En ce qui concerne l’avenir, notre grand projet phare, c’est l’ICSI. J’y crois vraiment et nous y avons beaucoup investi. Nous assurons la ponction ovocytaire, et ces ovocytes sont ensuite envoyés chez le numéro 1 mondial, à Crémone, en Italie, l’entreprise Avantea qui a actuellement plus de 10 ans d’avance sur tous les autres laboratoires pour ce qui est de la qualité des embryons. C’est bien beau d’obtenir des embryons, encore faut-il qu’ils soient de qualité pour que la réimplantation soit favorable. Cesare Galli fait çà depuis 15 ans, il est littéralement en train de révolutionner le monde de la reproduction. Nous récupérons ensuite les embryons, dont nos clients peuvent faire ce qu’ils veulent : les réimplanter, les vendre… C’est une considérable ouverture du champ des possibles : on réconcilie des vieilles juments stériles avec des étalons dont la semence est très rare et très contingentée, ou sub-fertiles.
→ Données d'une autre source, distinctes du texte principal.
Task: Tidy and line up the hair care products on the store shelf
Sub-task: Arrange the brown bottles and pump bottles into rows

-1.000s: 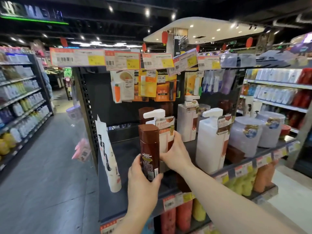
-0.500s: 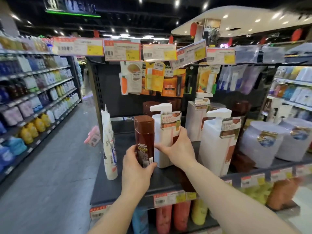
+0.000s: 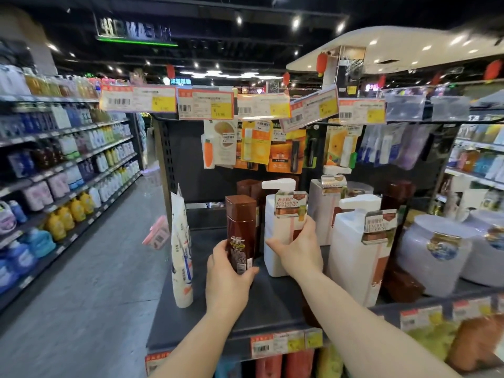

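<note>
With the left hand (image 3: 227, 282) grasping the tall brown plastic bottle (image 3: 240, 233) and the right hand (image 3: 298, 248) gripping the white pump bottle (image 3: 281, 236) on the dark shelf (image 3: 212, 320), it seems best to set both upright, labels facing front.

Both bare forearms extend forward. Left hand (image 3: 227, 276): fingers curled around the base of a tall brown plastic bottle (image 3: 241, 230). Right hand (image 3: 298, 248): fingers wrapped around a white pump bottle (image 3: 278, 227).
</note>
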Available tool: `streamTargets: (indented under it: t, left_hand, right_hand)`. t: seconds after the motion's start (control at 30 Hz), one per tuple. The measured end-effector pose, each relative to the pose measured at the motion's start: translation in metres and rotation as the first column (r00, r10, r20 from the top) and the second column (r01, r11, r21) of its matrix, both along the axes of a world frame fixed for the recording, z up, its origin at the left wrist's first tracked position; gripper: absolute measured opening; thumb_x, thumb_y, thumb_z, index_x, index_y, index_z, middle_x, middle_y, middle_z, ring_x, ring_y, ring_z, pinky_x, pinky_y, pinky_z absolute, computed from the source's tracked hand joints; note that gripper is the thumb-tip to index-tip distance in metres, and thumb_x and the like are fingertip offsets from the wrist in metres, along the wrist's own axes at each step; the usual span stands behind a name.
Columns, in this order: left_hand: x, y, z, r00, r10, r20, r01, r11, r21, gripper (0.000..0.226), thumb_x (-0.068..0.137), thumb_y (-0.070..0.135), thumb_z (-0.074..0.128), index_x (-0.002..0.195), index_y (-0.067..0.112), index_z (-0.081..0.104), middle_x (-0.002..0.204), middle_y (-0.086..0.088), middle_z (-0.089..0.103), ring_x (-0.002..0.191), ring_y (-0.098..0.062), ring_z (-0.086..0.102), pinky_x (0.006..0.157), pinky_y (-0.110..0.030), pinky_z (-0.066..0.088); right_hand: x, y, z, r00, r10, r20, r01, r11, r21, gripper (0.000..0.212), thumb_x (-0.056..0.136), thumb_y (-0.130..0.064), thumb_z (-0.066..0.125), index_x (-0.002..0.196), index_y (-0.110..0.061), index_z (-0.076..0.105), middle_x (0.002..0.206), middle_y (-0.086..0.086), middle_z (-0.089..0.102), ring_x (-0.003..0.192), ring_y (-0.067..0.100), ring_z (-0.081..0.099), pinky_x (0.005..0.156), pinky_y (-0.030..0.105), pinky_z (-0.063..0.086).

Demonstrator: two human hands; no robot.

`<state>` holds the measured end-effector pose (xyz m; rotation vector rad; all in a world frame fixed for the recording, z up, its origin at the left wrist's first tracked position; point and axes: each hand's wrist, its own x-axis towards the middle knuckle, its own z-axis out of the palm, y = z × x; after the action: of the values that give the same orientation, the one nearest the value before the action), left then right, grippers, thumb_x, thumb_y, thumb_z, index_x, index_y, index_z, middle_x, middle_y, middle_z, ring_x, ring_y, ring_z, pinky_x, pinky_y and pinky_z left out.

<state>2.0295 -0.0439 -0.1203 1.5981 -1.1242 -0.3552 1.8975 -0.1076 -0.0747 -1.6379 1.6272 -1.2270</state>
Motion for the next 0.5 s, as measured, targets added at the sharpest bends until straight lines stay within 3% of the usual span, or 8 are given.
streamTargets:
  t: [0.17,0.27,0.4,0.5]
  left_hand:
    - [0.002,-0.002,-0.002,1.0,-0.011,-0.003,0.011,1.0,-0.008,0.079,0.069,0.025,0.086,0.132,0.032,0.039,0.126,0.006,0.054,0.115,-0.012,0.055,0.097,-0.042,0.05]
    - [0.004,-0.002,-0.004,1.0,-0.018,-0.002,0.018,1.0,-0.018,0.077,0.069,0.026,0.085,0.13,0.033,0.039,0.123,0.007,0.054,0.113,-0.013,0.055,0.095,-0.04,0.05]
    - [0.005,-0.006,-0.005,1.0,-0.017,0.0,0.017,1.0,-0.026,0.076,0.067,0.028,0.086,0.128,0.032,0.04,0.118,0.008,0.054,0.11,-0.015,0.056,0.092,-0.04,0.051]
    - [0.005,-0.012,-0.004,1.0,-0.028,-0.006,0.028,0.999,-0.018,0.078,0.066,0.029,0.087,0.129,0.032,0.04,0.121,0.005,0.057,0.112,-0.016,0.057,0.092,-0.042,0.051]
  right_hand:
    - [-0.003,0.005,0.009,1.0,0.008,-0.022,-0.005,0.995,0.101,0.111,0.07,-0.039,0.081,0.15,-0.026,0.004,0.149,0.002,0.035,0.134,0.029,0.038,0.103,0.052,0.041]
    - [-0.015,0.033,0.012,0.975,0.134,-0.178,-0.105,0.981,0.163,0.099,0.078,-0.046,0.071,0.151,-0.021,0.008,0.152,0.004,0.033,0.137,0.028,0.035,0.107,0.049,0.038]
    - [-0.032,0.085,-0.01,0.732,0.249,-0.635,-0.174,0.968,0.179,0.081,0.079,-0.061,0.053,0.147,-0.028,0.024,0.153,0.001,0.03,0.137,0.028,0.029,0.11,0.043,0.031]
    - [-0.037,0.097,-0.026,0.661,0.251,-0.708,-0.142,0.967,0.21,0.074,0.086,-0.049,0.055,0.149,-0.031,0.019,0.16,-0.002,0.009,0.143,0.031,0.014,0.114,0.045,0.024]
C’est l’exemple de la jument que nous avons présentée : Cassini 1 n’a jamais rempli une jument en semence congelée, Cocoschinsky a 22 ans ; sans la technique de ponction ovocytaire, jamais cet embryon n’aurait été possible.
« Grande implication »
C’est un métier passionnant, qui demande une grande implication. On ne frappe pas à la porte d’un cavalier ou d’un propriétaire en lui disant « je veux distribuer ton étalon ». On demande l’exclusivité. Le cavalier ou le propriétaire va donc faire son choix entre tous les haras, et les critères seront le nombre de saillies, le confort de l’étalon, la notoriété et le sérieux de la structure, C’est pourquoi il y a un très gros travail de remise en cause pour faire en sorte que notre haras ait l’image de marque la plus flatteuse possible par un bon retour satisfaction clientèle, fournisseurs, étalonniers. C’est un travail de sensibilisation de nos employés, de présentation du catalogue, de recherche constante de la qualité, pour faire en sorte que ce soit du grand professionnalisme ».